Monday, 20 February 2012

History Of Apple Pie, Drop Out Venus, Skinny Girl Diet - Roundhouse Studios -18 February 2012

Drop Out Venus (although they were Rough Kittens at the time)


This is why I go to gigs. This is why I seek out bands that I have never seen before.

Tonight’s show is good from start to finish. Within it is the best performance from a band that were previously completely unknown to me that I have seen in the best part of a decade. I wasn’t expecting this. I had never heard of them before tonight. And now I’ll never forget them.

The evening even starts on a high. Skinny Girl Diet are a real shot in the arm. They are incredibly young, incredibly primitive and just terrific.

Delilah, Amelia and Ursula play guitar bass and drums. There is nothing remotely complicated or fancy about this. The vocals are mostly deadpan and flat. When the band is unsure of what to do with a song, they simply scream.

This fundamentalist approach is a lot of the band’s charm. They are not afraid to be basic and straightforward. Theirs is powerful, affecting ‘here’s one chord, here’s another, now form a band’ punk. It’s not amateurish, it’s necessary.

Delilah declaims, arches an eyebrow and laughs. The bassist mostly stands and screams her lungs out. What’s not to like?

Drop Out Venus are very hard to read at first. The singer seems deadly serious, the drummer jovial and the guitarist thrashing out riffs and paying very little attention to anything other than what he is doing. It’s a good sound.
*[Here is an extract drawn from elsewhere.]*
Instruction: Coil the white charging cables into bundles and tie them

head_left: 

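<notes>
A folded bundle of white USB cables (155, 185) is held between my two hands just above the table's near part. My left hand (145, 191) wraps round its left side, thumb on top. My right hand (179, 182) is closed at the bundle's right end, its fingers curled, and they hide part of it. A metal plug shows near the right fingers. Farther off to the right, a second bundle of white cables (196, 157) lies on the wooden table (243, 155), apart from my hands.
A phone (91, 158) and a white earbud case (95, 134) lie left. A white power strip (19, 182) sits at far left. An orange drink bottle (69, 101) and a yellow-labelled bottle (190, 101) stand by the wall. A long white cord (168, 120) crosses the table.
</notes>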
Iva may be one of the most passionate performers that I have ever seen. She recites surreal poetry that seems almost a parody of teenage angst. My initial reaction is to laugh and I even write down some of the more bizarre utterances. “Black leaves don’t flow through veins of stone” is one.

And yet, as I search for cheap laughs, I tune into the performance. She may be spouting apparent nonsense, but the incredible intensity that Iva displays goes beyond anything that I have ever seen. She looks like Natassja Kinski, but she really reminds me of Natassja’s father Klaus. She’s not laughing and I am suitably chastened.

The guitar is electric, the drumming frantic but Iva is utterly astounding. She plays guitar herself, and she occasionally seeks comfort from the other band members (the drummer seems genuinely concerned), but she is devastatingly full on in her delivery. There’s a lot of the young Patti Smith here.

At one point she throws her guitar to the floor and begins an acapella sequence that riffs around the words ‘I hate myself and I want to die’. Her voice is cracking up. You utterly, utterly believe her. A couple of guys next to us start talking and there is a fierce hiss from the rest of the crowd that shuts them up instantly. I’ve not seen an audience so cowed and quiet since watching Jeff Buckley do ‘Hallelujah’ at the Shepherds Bush Empire. (That may sound like name dropping. I'm so hip that I didn't even enjoy his show that much).

The band finishes and there is a momentary pause as the audience tries to assimilate what they have just seen. Then there is such a roar of acclaim that the band is forced to do an encore.

Following the gig I do some internet research and discover that the band were known as ‘Rough Kittens’ until very recently and that they are part of the New Cross scene. They are not for everyone. Of my immediate group, two are happily entertained whilst three of us are emotional wrecks. I’m so overcome I can barely speak.

Chapter 24 have a daunting task following that, but they give it a good bash. The vocals of the red haired singer (Claire Smith) are delayed and double tracked so that it appears as if she is sharing them with a second singer. She splutters and gulps and half sings, half barks. The band plays a driving, head-nodding space rock.

At this point I should play tribute to the people staging the show tonight. The sound throughout is spot on and each band perform in front of elaborate back projections that really complement the show. It makes every act look top drawer, like the stars they are.

With the vocal trickery and the visuals, Chapter 24 resemble a distaff Butthole Surfers. Praise indeed.

Tonight’s headliners are the History of Apple Pie. They round off proceedings with a powerhouse of sweeping guitars and swooning voices. It’s nothing that you have not seen before, particularly if you are a fan of Lush or, more recently, Yuck, but HOAP are very good at what they do and should not be dismissed lightly. They are in fact hugely enjoyable and I already regret missing them at last year’s Camden Crawl.

Congratulations to Roundhouse Rising and EKO for putting tonight’s ‘Through The Glass Ceiling’ show together. I can honestly say that I have enjoyed every single act tonight. I recommend them all.

But Drop Out Venus really are something very special. At another time, in another place their avant garde jazz thrash might be horribly exposed. However, tonight they were simply brilliant.



1 comment:

Anonymous said...

I was also at the Roundhouse gig, and agree that Drop Out venus were astonishingly good. There were some sections of their songs that had such energy that it made the audience gasp. At other times they showed a patience and maturity on stage that was unbelievable for such a new act. The guitarist held it all together and the live vocal performance of the singer was awesome. Sometimes a collection of performers just come together and bounce the ideas off each other.....and it works. If you get the chance to catch them in and around London, don't miss it!